肌は既に知り尽くしているかのように、溶けこむ温度だ。熱いと感じるのに、触れていれば同じになっていく。
することが無いので仕方なく目を閉じると、すぐに睡魔はやってきて、ディオの意識を眠りの国へと攫っていった。

兄弟になったばかりの頃。ディオはジョナサンに対抗心ばかり燃やしていて、何でも勝ちたかった。自分のほうが偉くて凄いのだと示したかった。
友達も恋人も、そして父親にすらジョナサンを渡したくなかった。だから全てのひとがジョナサンよりもディオを好いて、興味を持って、注目するように立ちまわったのだ。
ジョナサンを見るのも、ジョナサンに興味があるのも、ジョナサンを知っているのも、全部独り占めしたかった。出会ったばかりの頃、少年のディオはそんな幼い独占欲を自覚なく持っていて、勘違いしていた。
年が流れていくうちに、その感情が持つ意味は、きっと憎しみだとディオは思った。
嫌いだからそうしているのだと、思い込むようになっていた。本当は、全くの正反対で、小さなころからずっと好きだったのだ。
本当はこんな風に仲良くしたかったのを、素直に言えずにいた。
子供の姿のジョナサンとディオが並んで眠る。そんな風になれたら良かったと、夢で想像する。

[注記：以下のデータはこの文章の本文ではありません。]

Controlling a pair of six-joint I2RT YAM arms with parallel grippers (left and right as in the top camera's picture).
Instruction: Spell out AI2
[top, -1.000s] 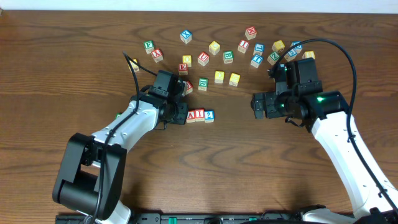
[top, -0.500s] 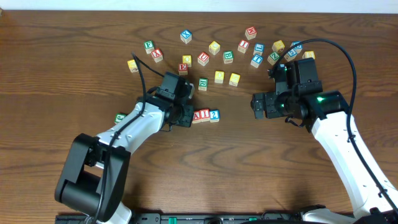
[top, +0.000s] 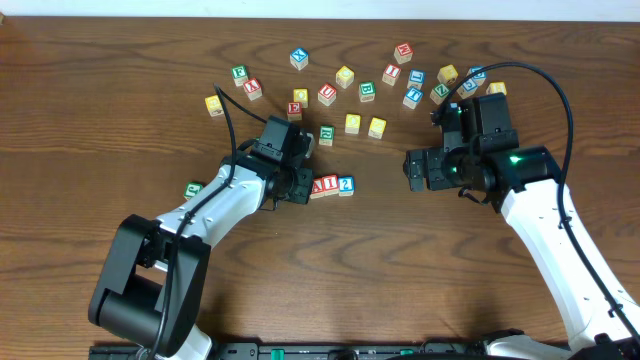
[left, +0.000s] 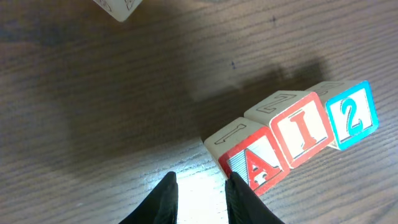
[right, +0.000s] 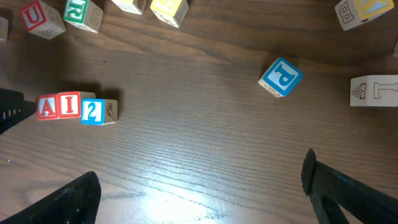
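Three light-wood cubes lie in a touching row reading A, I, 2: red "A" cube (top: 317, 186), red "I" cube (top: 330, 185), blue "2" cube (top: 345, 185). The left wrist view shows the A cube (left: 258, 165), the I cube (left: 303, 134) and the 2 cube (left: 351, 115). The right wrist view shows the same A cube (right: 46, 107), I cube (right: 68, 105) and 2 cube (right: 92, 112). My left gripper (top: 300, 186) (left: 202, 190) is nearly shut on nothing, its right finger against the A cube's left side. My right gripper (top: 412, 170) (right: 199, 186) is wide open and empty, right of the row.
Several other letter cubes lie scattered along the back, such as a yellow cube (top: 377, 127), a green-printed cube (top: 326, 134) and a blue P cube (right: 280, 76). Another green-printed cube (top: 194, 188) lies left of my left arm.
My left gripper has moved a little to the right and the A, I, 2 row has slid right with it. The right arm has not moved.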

それは叶わなかったけれど、大人になった今、理想とは違う形で実現していた。
だからそれでいい。
次に目を覚ましたら、きっとディオもジョナサンも、お互いを思う相手の気持ちが前よりも分かるようになっているだろう。

「……これはおれのものだ」
ディオはジョナサンの首に腕を回して、寝言を囁く。体も心も、感情も思いも、ディオのものだと誇示するように両手は抱いている。